A criança em nós

Separada da mãe, a criança é lançada a um mundo estilhaçado. A criança percorre manchas, superfícies, cores, constata que, ao girar a cabeça, as coisas se movem; observa que, emitindo sons, corpos se aproximam, a criança passa a brincar com vagidos, risos, ruídos, levanta a mão para tocar a lua, para brincar com as estelas. Um dia ela surpreende a imagem refletida no espelho, é e não é ela mesma, junta pedaços de si e se constrói com admiração, com paixão, com amor. A criança aproxima-se e se afasta. Compara o seu corpo, minúsculo, com o corpo da mãe que a ampara, a criança domina e é dominada pela visão especular, vê mais do que a pele refletida, vê o corpo que se destaca de outros corpos, sente-se operativa, manipula objetos. Ao se compor, a criança se descobre sujeito de ação. Os monstros das narrativas infantis apavoram para serem vencidos, a criança identifica-se com príncipes, com princesas, com cavaleiros, com heróis. A imagem que lhe devolve a superfície iluminada acena com braços atléticos, o que é, mistura-se com o que há de ser, com o que poderia ser, com o que já foi – triunfa a vida.

O corpo tende a desintegrar-se na vida cotidiana. Somos dilacerados por solicitações distantes, aparelhos requerem nossa presença em muitos lugares ao mesmo tempo, compomos um rosto jovem e jovial contra o desgaste, difundimos imagens idealizadas, afundamos anônimos na multidão, ignoramos a presença de pessoas próximas, amigos virtuais vêm e vão sem corpo, mensagens insípidas circulam de ninguém a ninguém.

A luz que ilumina o corpo de Cristo orienta os que marcham; o corpo de Cristo, ao projetar sombra sobre o passado, dá sentido a atos cometidos em outros tempos, a corpos que labutam agora. O sangue derramado em sacrifícios antigos tem sentido à luz do sacrifício de Cristo, a lei do amor interpreta determinações encarregadas de afastar o diabólico, a devastação. O corpo de Cristo está presente nos que se aproximam da Ceia para celebrar a união.
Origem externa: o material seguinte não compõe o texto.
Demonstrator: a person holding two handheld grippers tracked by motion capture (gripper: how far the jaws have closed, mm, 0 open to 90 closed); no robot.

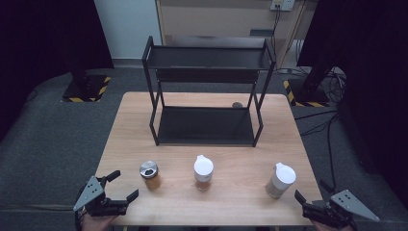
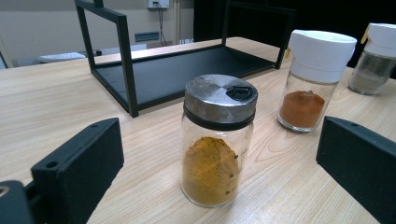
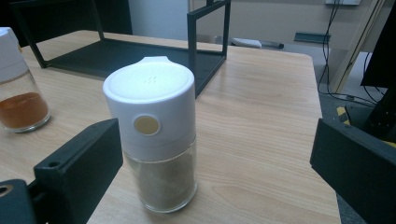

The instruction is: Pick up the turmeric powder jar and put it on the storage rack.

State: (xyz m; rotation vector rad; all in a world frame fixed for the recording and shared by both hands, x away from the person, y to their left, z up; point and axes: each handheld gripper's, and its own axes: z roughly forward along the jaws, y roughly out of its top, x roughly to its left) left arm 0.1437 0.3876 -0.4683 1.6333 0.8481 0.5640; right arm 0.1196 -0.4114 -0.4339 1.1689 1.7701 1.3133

A voz de Cristo soa aos ouvidos de desgarrados, o esfacelamento não é necessário nem é fatal. Fomos feitos à imagem de Deus; frequentemente negada e vilipendiada, em risco está a obra divina; construo-me atento a projetos divinos, na unidade convergem todos: dou ouvidos a súplicas, auxilio carentes, combato a violência, afasto a indiferença, aproximo o que se dispersa. O prazer de dar reside na ação de dar, afastada de outras recompensas. Paulo – ao afirmar que já não existe homem nem mulher, nem judeu nem grego, nem escravo nem livre – anula limites incorretamente estabelecidos; aquém e além de exclusões opera o corpo de Cristo. Somos quem somos em Cristo, diferenças atuam no mesmo corpo, diferentes concorrem na atuação do mesmo corpo. Somos um só corpo. (Rm 12.5). Cristo redime, eleva e dinamiza corpos que com propósitos comuns se articulam nele; chamados, desempenhamos funções vitais para o bem de muitos.

O corpo de Cristo atua no mundo para o benefício de todos. Em lugar de fragmentos, de conquistas, de agressões, de humilhações, a unidade. Para os que ingressam no corpo de Cristo a morte depõe a agressão apavorante, morrer é reviver. Morte e vida, tidos como polos em conflito, convergem num encadeamento de etapas (eons) sem fim. Os chamados estão registrados no livro da vida, relação de todos os que atuam no corpo de Cristo, o livro da vida alinha na mesma categoria tanto assinalados em façanhas excepcionais quanto gente a ser lembrada em atividades cotidianas, o corpo dignifica a ação de membros, células, átomos. A criança construída diante da imagem de Cristo vive nos que vivem em Cristo. O corpo de Cristo acolhe sem desfazer o que somos. Importa que viva a criança que fomos no corpo que somos, que seremos.